Randall T2 combo is nice but I should have gotten the G2/G3 or a solid-state Marshall instead (DSL, Valvestate.) T2 is a NICE amp but it was not my thing. Neither was an RG80 reissue which I had. The thing about Randalls is that, while the cleans are "JC-120 like", the distortion channel is very fat and loose, not a tight, razor sharp style distortion. The higher the gain the more flubby the sound. When you play a Randall you will see what I mean. You definitely do not want to have the onboard gain high. However this makes Randalls great for boosting distortion pedals when plugged right into the amp, with the dirty channel gain on zero. Of course this is just my opinion!

On a guitar with EMG active pickups the Ampeg is even more overdriven and sounds wonderful for any extreme metal style... you may have to turn down the gain on more powerful pickups like my beloved X2Ns so they are not muddy.

If you still can't get a good picture of the amp's gain structure by now (!) here's more about pickups and the VH140c. There's an Ibanez RG1570 Prestige I put a Tone Zone for the bridge and Air Norton for neck in. I feel the Ampeg VH140c provides plenty gain for these pickups for shredding and death metal. It's because on gain of 5, I can even go back and forth from heavy riffing to fast soloing no problem with my stock BC Rich ASM1 pickups (this is a cool low-end BC Rich guitar I use for Eb tuning.)

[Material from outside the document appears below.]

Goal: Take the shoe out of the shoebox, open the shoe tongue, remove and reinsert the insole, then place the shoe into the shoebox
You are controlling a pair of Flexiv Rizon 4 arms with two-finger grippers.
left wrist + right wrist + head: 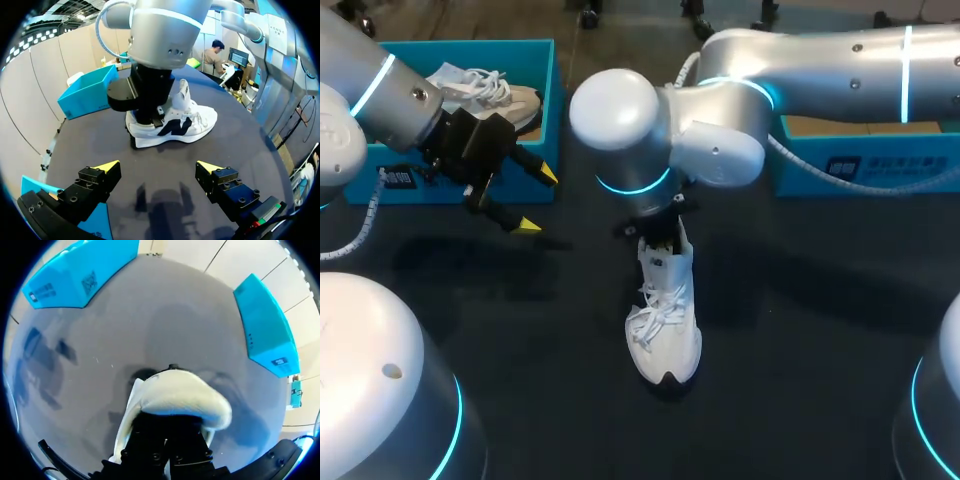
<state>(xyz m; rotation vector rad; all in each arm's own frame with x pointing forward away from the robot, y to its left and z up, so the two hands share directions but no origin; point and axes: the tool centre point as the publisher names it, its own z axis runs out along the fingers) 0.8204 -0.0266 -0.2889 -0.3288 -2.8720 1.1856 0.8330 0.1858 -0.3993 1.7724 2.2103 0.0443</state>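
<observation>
Standing upright on its sole, the white sneaker (663, 320) sits near the middle of the dark table (800, 330), outside both boxes, with its toe towards the robot and its laces loose over the instep. In the left wrist view the sneaker (185, 125) shows a dark side mark and its tongue stands up.

The right arm comes in from the right side and bends down over the sneaker's heel end. The right gripper (655, 232) is at the shoe's opening. Seen from the left wrist, its black body (147, 107) covers the rear of the shoe. In the right wrist view a white padded part of the sneaker (175, 395) curves just ahead of the right gripper (167, 440). I cannot tell whether this pincer is closed on the shoe or merely against it.

The left gripper (538, 200) hangs above the table, just in front of the open blue shoebox (470, 47) at the far left, and well apart from the sneaker. Its pincer is spread wide and holds nothing. From its own wrist, the left gripper (158, 167) points towards the sneaker across bare table.

A second pale shoe (490, 88) lies inside that shoebox. Another blue box (860, 165) sits at the far right, behind the right arm.
</observation>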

Ampeg VH140c is the only amp I went out of my way to buy twice (I drove 150 miles round trip to get this combo the second time.) However... the VH140c combo is VERY LOUD, which makes it suck for apartment use unless you find a way to "attenuate" the signal with an EQ or volume device. I used the G-Major's flexible in and out gain level parameters to be able to turn up the VH's master volumes to 6 (!) and have maximum tone at bedroom level volumes. If I didn't do this, the Ampeg's volume at 6 would be showing my housemates what hell sounds like, on earth. Like the JC-120, it is louder than bombs.

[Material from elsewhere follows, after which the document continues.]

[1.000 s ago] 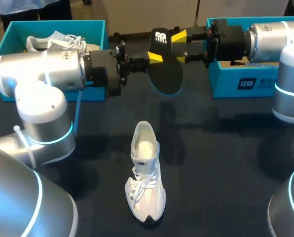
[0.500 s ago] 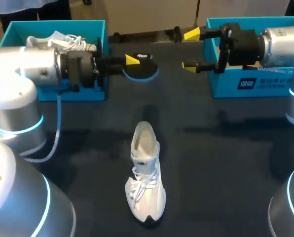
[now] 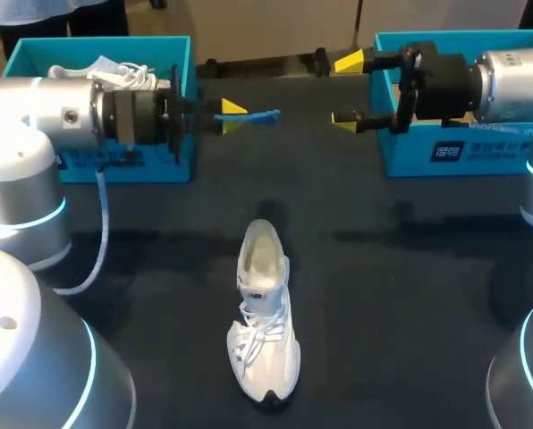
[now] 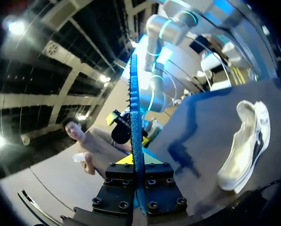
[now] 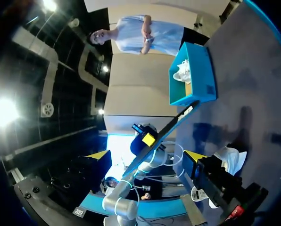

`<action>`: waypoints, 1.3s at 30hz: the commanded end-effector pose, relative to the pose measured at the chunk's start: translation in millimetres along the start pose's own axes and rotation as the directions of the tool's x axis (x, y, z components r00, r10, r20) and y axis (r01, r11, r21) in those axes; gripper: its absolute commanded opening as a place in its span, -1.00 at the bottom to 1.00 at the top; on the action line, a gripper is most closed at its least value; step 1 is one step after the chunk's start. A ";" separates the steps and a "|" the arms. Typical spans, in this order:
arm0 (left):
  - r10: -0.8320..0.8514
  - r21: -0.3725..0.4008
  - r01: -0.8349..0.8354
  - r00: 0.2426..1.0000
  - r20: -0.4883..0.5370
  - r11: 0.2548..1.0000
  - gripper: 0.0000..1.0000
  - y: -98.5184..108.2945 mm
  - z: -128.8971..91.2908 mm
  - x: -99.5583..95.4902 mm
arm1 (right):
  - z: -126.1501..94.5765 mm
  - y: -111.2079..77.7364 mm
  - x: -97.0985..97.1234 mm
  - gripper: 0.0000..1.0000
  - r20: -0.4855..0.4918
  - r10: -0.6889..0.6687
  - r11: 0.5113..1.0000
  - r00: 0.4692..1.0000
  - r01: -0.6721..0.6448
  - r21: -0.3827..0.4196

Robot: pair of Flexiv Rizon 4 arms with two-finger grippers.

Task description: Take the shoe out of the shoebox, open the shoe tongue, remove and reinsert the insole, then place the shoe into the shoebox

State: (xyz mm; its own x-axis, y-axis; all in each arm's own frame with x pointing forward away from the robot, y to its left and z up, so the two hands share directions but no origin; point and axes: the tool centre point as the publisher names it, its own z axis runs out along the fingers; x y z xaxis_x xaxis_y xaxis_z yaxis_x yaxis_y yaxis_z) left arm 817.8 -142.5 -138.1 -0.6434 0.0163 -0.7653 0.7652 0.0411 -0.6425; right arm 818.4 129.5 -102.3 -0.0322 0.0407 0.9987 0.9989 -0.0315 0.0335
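A white shoe (image 3: pixel 265 313) stands on the dark table, toe toward the near edge; the left wrist view shows it beside my left gripper (image 4: pixel 246 136). My left gripper (image 3: pixel 233 114) is shut on the dark insole with a blue rim (image 3: pixel 253 115), held edge-on above the table's far middle. In the left wrist view the insole (image 4: pixel 135 117) stands as a thin blade rising from between the fingers (image 4: pixel 136 162). My right gripper (image 3: pixel 347 89) is open and empty, a short way to the right of the insole. The right wrist view shows the insole (image 5: pixel 164 136) ahead of its wide-apart fingertips (image 5: pixel 147 155).
A blue shoebox (image 3: pixel 173 54) at the far left holds another white shoe (image 3: pixel 105 73). A second blue box (image 3: pixel 427 156) stands at the far right under my right arm. The left box (image 5: pixel 199 89) also shows in the right wrist view.
My right gripper let go of the insole, opened wide and drew back to the right. My left gripper pulled the insole leftward and turned it from flat-on to edge-on.
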 end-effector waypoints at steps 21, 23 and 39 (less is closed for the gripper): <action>-0.883 0.245 0.877 0.452 -0.124 0.414 -1.00 -8.8 -17.9 2.1 | 1.2 0.0 0.0 1.00 0.001 0.001 1.000 1.000 -0.001 -0.001; -0.887 0.230 0.882 0.446 -0.124 0.411 -1.00 -20.7 -24.0 4.4 | 1.2 0.0 0.0 1.00 0.001 0.001 1.000 1.000 -0.001 -0.001; -0.931 0.049 0.931 0.363 -0.033 0.362 -1.00 -42.2 -21.4 1.9 | 1.2 0.0 0.0 1.00 0.001 0.001 1.000 1.000 -0.001 -0.001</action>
State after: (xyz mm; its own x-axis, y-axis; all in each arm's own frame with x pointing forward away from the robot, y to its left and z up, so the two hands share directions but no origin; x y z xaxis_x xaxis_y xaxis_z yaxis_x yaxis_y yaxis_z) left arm 791.5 -124.7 -121.6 -0.9479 0.0736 0.3098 -0.3145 -0.0647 -0.9470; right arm 818.4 129.5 -102.2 -0.0321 0.0409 0.9986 0.9989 -0.0315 0.0334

Fantastic amp. It's basically a Roland JC-120 with a lead channel worthy enough for death metal/thrash/punk/grind. "Not enough gain" is never an issue unless your Ampeg is broken. Before I moved to an apartment, it was my "dream" amp and I enjoyed the crap out of it every time I played. The first time I tried boosting it was unforgettable. A must try if you love tight, razor sharp, biting solid state distortion.